# Action item
Working from the entries below, give again each line from the first through the one containing "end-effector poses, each", exactly and with nothing else.
--- --- ---
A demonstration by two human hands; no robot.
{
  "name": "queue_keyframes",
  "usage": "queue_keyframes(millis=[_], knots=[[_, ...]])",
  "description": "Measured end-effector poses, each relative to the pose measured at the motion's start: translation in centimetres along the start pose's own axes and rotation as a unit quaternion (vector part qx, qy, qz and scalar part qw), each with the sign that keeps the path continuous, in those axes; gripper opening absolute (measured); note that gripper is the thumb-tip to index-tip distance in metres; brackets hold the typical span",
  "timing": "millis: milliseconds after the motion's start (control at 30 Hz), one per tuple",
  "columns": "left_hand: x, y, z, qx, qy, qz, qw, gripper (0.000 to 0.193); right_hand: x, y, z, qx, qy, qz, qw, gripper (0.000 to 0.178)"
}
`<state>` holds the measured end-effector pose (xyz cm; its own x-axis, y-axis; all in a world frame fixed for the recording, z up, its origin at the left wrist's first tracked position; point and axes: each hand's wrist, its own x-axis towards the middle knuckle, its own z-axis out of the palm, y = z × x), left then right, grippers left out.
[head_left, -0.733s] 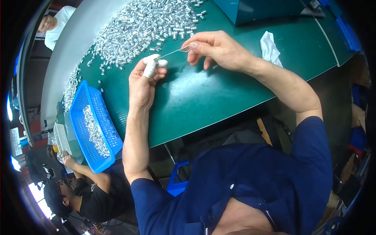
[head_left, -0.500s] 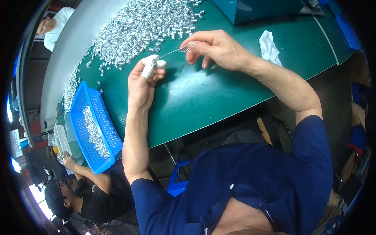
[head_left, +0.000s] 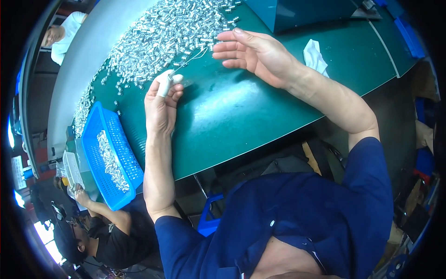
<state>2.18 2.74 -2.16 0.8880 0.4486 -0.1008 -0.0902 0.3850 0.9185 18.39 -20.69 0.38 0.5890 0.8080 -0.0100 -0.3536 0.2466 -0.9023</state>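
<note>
My left hand (head_left: pixel 160 104) is closed in a pinch, with white covers on the thumb and a finger. From its fingertips a thin metal wire (head_left: pixel 190 59) with a looped end slants up to the right. Whether a small metal part is also in that pinch is hidden by the fingers. My right hand (head_left: pixel 262 58) is raised beyond the wire's loop, fingers stretched out and apart, holding nothing. Past both hands a big heap of small shiny metal fittings (head_left: pixel 160 35) spreads over the green table (head_left: pixel 223 135).
A blue plastic basket (head_left: pixel 121 149) with similar metal pieces stands at the left. A crumpled white cloth (head_left: pixel 315 58) lies right of my right hand. Behind it is a dark green box (head_left: pixel 309 16). One person (head_left: pixel 118 237) works at lower left; another person (head_left: pixel 69 35) is at far left.
My right hand has let go of the wire's looped end, opened its fingers and lifted away. My left hand has shifted slightly left with the wire.
</note>
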Motion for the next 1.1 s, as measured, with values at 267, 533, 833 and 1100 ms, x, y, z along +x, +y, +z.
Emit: queue_keyframes(millis=[267, 533, 833, 1100], knots=[[-0.08, -0.15, 0.3, 0.006, 0.002, -0.011, 1.0, 0.027, 0.31, 0.12, -0.23, 0.084, 0.023, 0.001, 0.996, 0.052], [-0.18, -0.15, 0.52, 0.017, -0.009, -0.005, 1.0, 0.024, 0.26, -0.22, -0.34, 0.065, 0.028, -0.05, 0.996, 0.055], [-0.21, -0.13, 0.5, 0.027, -0.016, -0.005, 0.999, 0.025, 0.3, -0.38, -0.39, 0.07, 0.019, -0.059, 0.996, 0.057], [-0.35, -0.21, 0.59, 0.024, -0.019, -0.005, 1.0, 0.025, 0.11, -0.55, -0.29, 0.073, 0.009, -0.059, 0.996, 0.061]])
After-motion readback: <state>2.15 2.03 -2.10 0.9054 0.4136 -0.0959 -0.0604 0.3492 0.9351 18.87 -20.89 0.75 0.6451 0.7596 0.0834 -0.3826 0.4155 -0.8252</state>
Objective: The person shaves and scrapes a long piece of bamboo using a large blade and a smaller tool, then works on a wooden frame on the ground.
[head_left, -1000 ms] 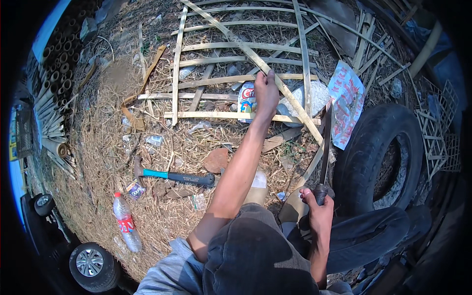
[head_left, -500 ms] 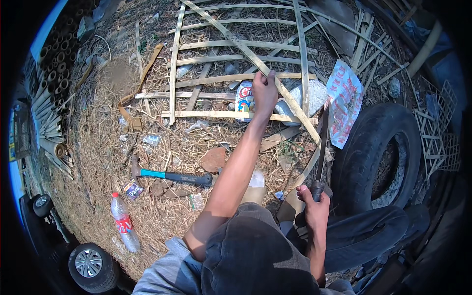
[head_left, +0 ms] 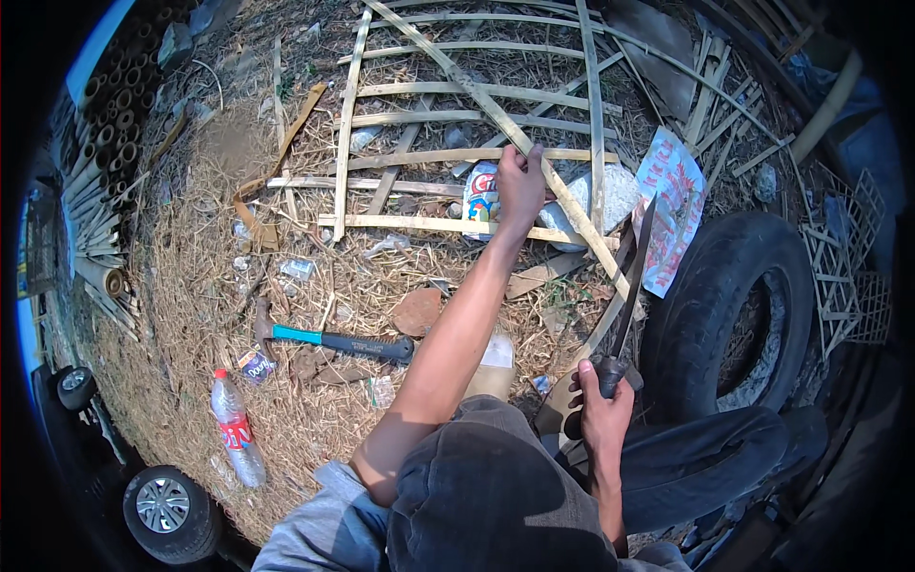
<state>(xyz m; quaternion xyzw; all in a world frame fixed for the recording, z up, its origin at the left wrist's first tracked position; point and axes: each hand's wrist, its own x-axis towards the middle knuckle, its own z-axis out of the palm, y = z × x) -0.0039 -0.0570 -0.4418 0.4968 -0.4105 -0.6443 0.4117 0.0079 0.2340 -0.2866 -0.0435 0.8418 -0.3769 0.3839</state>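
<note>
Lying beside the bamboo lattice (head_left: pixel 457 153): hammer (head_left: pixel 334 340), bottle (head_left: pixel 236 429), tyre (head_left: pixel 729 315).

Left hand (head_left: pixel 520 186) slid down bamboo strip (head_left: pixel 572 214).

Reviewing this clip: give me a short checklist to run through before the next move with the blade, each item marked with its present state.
1. Left hand grips the diagonal bamboo strip: ok.
2. Right hand closed on the long knife handle: ok.
3. Blade apart from left hand: ok.
4. Blade edge direction: cannot tell.
5. Bamboo lattice lying flat on the straw: ok.
6. Hammer away from both hands: ok.
</note>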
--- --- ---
# Your response
A demonstration by two human hands; no robot.
{
  "name": "queue_keyframes",
  "usage": "queue_keyframes(millis=[_], knots=[[_, ...]])",
  "description": "Measured end-effector poses, each relative to the pose measured at the motion's start: translation in centimetres along the start pose's own axes and rotation as a unit quaternion (vector part qx, qy, qz and scalar part qw), each with the sign that keeps the path continuous, in those axes; gripper opening absolute (measured); note that gripper is the thumb-tip to index-tip distance in metres; brackets hold the typical span",

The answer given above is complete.